There are very few studies characterizing how and why house mice are successful at invading and adapting to island environments. In part, the lack of information is due to their small size – compared to the devastating visible effects goats and pigs have on flora and fauna, mice have few immediately visible impacts.1
One well-characterized behavior of introduced house mice is feeding behavior. Studied extensively in the sub-Antarctic region, house mice there have deviated from the grass and seeds diet typical of the species. Instead, they predominantly eat larvae, worms, and insects. On some islands, they do eat young plant shoots and seeds during the late spring and early summer period, but over half their diet is still composed of non-plant material. As their name suggests, sub-Antarctic islands are cold, and the mice there may have higher metabolic needs which contribute to needing a higher-calorie diet.2 However, introduced house mice on islands in more temperate regions have been shown to prefer insects and seabirds. This preference generally happens when other food sources are scarce, suggesting that mice are adaptable in terms of diet, which helps them establish on islands with a variety of food sources.3
Beyond their feeding habits, little is understood about the behaviors of the house mouse in the absence of human-provided food sources and shelter. There is evidence that house mice breed year-round with access to human-made shelter and food.4 When introduced on islands with native species that have not evolved in the presence of predators, the mice may have access to abundant food sources.5 However, little research has been done to directly address why mice are such successful invaders. While it is anecdotally apparent that mice are highly invasive, a better characterization of their behavior is needed to understand why.

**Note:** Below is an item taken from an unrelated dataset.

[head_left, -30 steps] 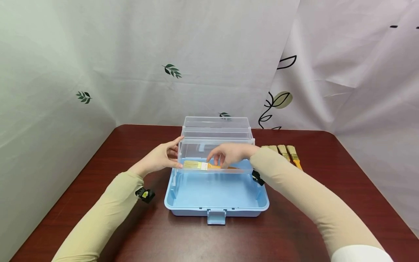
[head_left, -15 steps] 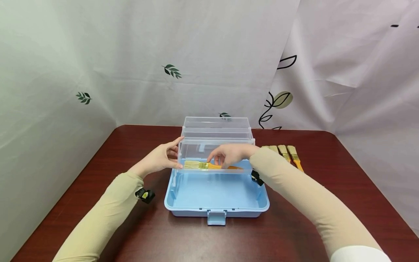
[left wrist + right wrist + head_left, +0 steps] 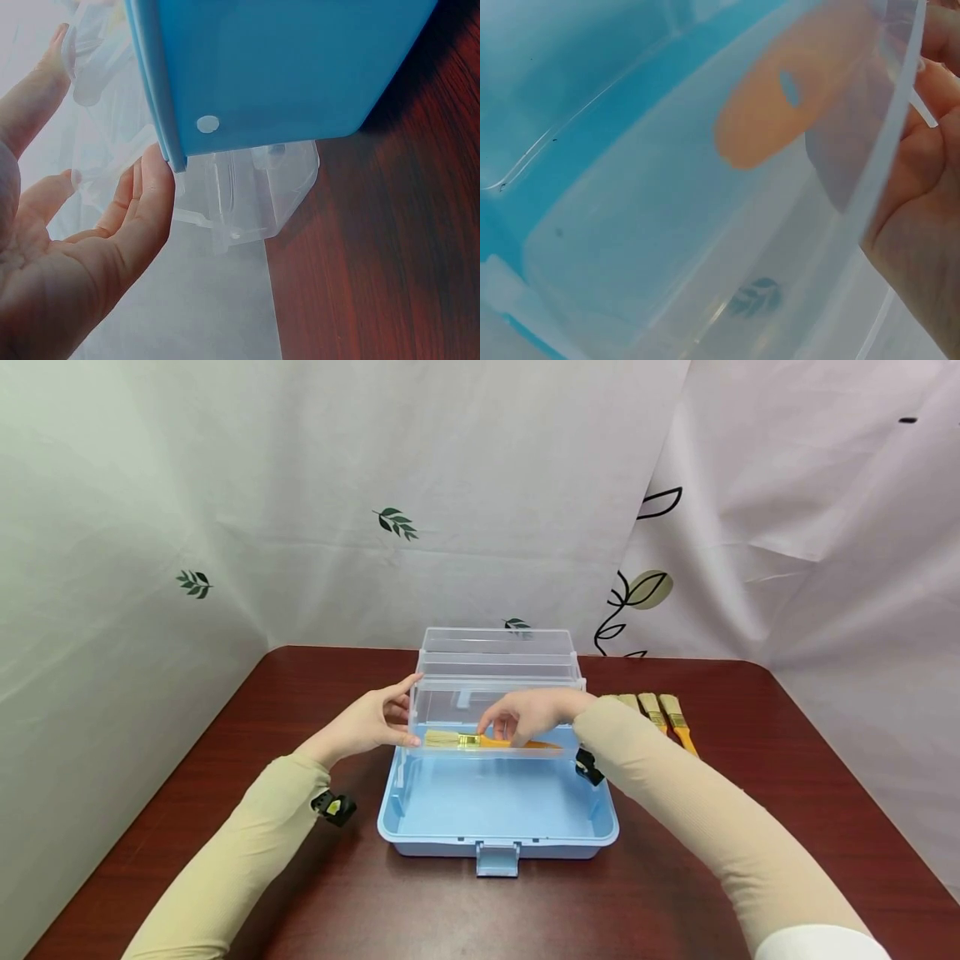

- Angel, A., Wanless, R. M., & Cooper, J. (2007). Review of impacts of the introduced house mouse on islands in the Southern Ocean: are mice equivalent to rats? Biological Invasions, 11(7), 1743-1754.
- Smith, V. R., Avenant, N. L., & Chown, S. L. (2002). The diet and impact of house mice on a sub-Antarctic island. Polar Biology, 25, 703-715.
- Le Roux, V., Chapuis, J.-L., Frenot, Y., & Vernon, P. (2002). Diet of the house mouse (Mus musculus) on Guillou Island, Kerguelen archipelago, Subantarctic. Polar Biology, 25, 49-57.
- Rowe, F. P., Taylor, E. J., & Chudley, A. H. J. (1964). The numbers and movements of house-mice (Mus musculus L.) in the vicinity of four corn-ricks. Journal of Animal Ecology, 32(1), 87-97.
- Case, T. J., & Bolger, D. T. (1991). The role of introduced species in shaping the distribution and abundance of island reptiles. Evolutionary Ecology, 5, 272-290.